- WHAT NEEDS TO BE DONE: Reproduce the data that follows character for character, but omit its pictures.

- DATASET EXCERPT:
=== Section Start ===
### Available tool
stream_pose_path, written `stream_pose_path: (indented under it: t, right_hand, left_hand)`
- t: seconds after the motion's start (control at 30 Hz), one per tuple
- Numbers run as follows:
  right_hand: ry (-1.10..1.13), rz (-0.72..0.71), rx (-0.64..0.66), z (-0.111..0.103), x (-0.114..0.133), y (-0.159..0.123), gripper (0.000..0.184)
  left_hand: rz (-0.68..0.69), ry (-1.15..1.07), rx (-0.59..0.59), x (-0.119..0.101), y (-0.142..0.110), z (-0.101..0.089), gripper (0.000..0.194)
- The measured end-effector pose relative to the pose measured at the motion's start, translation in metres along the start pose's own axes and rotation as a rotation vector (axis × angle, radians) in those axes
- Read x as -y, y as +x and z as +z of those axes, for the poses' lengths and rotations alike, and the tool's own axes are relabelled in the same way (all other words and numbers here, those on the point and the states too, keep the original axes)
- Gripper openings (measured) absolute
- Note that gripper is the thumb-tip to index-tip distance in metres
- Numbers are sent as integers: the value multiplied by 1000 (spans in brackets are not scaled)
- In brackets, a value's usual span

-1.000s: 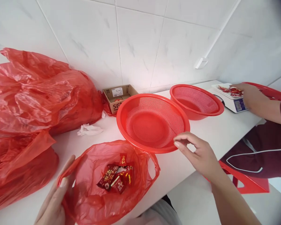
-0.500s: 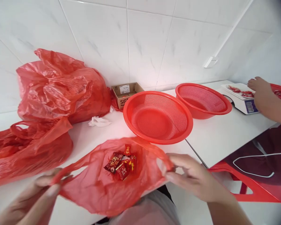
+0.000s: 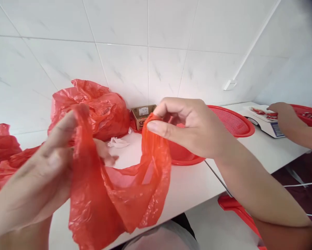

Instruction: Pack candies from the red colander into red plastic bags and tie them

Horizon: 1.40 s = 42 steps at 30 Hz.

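big full bag back against the wall, box just right of it, baskets further right, scale past those, all on the table

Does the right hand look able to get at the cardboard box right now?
Probably not without letting go: the right hand is pinching the raised red bag. Otherwise the way looks fairly free; the cardboard box sits open beyond it.

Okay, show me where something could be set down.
Bare white tabletop shows between the scale and the right forearm, and between the held bag and the table seam. Left is crowded with red bags.
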State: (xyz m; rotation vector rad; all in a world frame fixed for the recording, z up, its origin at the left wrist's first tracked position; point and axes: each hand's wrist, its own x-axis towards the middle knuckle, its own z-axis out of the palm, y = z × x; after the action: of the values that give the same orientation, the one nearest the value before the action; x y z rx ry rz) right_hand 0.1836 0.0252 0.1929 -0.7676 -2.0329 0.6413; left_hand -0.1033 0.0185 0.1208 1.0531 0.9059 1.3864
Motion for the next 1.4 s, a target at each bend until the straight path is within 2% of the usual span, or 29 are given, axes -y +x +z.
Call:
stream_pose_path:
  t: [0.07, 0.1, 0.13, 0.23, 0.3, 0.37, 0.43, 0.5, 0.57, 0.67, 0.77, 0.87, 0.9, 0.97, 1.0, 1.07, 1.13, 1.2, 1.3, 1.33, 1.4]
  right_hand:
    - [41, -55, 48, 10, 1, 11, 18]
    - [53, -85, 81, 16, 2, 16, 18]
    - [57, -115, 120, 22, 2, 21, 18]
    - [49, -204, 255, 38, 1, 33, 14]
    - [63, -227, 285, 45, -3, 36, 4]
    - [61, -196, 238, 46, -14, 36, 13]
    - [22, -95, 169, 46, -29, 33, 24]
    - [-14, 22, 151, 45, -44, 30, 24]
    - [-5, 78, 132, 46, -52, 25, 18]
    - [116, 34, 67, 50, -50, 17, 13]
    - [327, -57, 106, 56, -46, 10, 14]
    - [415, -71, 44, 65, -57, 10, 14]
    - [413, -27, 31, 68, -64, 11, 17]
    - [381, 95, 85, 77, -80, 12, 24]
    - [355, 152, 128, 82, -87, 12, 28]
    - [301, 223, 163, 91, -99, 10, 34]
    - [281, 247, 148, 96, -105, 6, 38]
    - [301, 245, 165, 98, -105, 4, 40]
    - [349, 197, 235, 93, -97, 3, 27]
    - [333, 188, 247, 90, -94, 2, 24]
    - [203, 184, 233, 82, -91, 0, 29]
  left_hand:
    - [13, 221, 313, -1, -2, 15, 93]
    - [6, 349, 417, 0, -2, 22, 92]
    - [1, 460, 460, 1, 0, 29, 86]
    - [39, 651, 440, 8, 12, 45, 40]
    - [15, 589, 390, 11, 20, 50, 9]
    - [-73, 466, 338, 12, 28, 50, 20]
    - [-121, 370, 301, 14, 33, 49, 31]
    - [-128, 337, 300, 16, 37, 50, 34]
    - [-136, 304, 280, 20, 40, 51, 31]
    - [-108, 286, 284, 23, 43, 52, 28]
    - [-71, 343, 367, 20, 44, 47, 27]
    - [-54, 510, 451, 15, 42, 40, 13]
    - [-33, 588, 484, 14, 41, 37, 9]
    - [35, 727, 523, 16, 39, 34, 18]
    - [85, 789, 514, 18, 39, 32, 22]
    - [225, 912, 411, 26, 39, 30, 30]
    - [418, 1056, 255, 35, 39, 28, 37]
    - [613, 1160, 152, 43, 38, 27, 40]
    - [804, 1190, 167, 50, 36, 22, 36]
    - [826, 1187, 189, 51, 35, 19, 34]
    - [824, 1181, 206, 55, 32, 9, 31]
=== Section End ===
- WRITTEN SOLUTION:
### Available tool
stream_pose_path, written `stream_pose_path: (indented under it: t, right_hand, left_hand)`
- t: seconds after the motion's start (control at 30 Hz), one per tuple
- Numbers run as follows:
  right_hand: ry (-1.10..1.13), rz (-0.72..0.71), rx (-0.64..0.66), z (-0.111..0.103), x (-0.114..0.133), y (-0.159..0.123), gripper (0.000..0.184)
  left_hand: rz (-0.68..0.69), ry (-1.15..1.07), rx (-0.59..0.59), x (-0.119..0.101), y (-0.142..0.110), z (-0.101..0.089), gripper (0.000..0.194)
- The measured end-effector pose relative to the pose measured at the motion's start, translation in metres along the start pose's own axes and rotation as a rotation vector (axis × angle, radians) in those axes
- Read x as -y, y as +x and z as +z of those axes, for the poses' lengths and rotations alike, and the tool's own axes are relabelled in the same way (all other words and numbers here, those on the point and the states too, keep the original axes)
- Gripper openings (measured) absolute
- Note that gripper is the thumb-tip to index-tip distance in metres
- Numbers are sent as integers: the value multiplied by 1000 (spans in brackets are not scaled)
- In brackets, a value's usual span

-1.000s: 
-0.500s: 
+0.000s: 

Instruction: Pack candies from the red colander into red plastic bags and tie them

Horizon: 1.40 s = 42 steps at 30 Hz.

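big full bag back against the wall, box just right of it, baskets further right, scale past those, all on the table

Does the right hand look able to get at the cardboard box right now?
Probably not without letting go: the right hand is pinching the raised red bag. Otherwise the way looks fairly free; the cardboard box sits open beyond it.

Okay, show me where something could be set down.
Bare white tabletop shows between the scale and the right forearm, and between the held bag and the table seam. Left is crowded with red bags.
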State: (xyz m; rotation vector rad; all in a world frame fixed for the recording, z up, its origin at the left wrist's first tracked position; point and axes: each hand's wrist, its own x-axis towards the middle knuckle, its own z-axis out of the palm, y = z × x; after the action: of the values that give the same orientation, the one nearest the value before the action; x y z rx ry rz) right_hand 0.1836 0.0252 0.1929 -0.7676 -2.0329 0.6413; left_hand -0.1033 0.0185 0.1208 1.0531 0.9059 1.3864
Motion for the next 1.4 s, a target at each bend until the straight path is within 2% of the usual span, or 29 are given, axes -y +x +z.
Call:
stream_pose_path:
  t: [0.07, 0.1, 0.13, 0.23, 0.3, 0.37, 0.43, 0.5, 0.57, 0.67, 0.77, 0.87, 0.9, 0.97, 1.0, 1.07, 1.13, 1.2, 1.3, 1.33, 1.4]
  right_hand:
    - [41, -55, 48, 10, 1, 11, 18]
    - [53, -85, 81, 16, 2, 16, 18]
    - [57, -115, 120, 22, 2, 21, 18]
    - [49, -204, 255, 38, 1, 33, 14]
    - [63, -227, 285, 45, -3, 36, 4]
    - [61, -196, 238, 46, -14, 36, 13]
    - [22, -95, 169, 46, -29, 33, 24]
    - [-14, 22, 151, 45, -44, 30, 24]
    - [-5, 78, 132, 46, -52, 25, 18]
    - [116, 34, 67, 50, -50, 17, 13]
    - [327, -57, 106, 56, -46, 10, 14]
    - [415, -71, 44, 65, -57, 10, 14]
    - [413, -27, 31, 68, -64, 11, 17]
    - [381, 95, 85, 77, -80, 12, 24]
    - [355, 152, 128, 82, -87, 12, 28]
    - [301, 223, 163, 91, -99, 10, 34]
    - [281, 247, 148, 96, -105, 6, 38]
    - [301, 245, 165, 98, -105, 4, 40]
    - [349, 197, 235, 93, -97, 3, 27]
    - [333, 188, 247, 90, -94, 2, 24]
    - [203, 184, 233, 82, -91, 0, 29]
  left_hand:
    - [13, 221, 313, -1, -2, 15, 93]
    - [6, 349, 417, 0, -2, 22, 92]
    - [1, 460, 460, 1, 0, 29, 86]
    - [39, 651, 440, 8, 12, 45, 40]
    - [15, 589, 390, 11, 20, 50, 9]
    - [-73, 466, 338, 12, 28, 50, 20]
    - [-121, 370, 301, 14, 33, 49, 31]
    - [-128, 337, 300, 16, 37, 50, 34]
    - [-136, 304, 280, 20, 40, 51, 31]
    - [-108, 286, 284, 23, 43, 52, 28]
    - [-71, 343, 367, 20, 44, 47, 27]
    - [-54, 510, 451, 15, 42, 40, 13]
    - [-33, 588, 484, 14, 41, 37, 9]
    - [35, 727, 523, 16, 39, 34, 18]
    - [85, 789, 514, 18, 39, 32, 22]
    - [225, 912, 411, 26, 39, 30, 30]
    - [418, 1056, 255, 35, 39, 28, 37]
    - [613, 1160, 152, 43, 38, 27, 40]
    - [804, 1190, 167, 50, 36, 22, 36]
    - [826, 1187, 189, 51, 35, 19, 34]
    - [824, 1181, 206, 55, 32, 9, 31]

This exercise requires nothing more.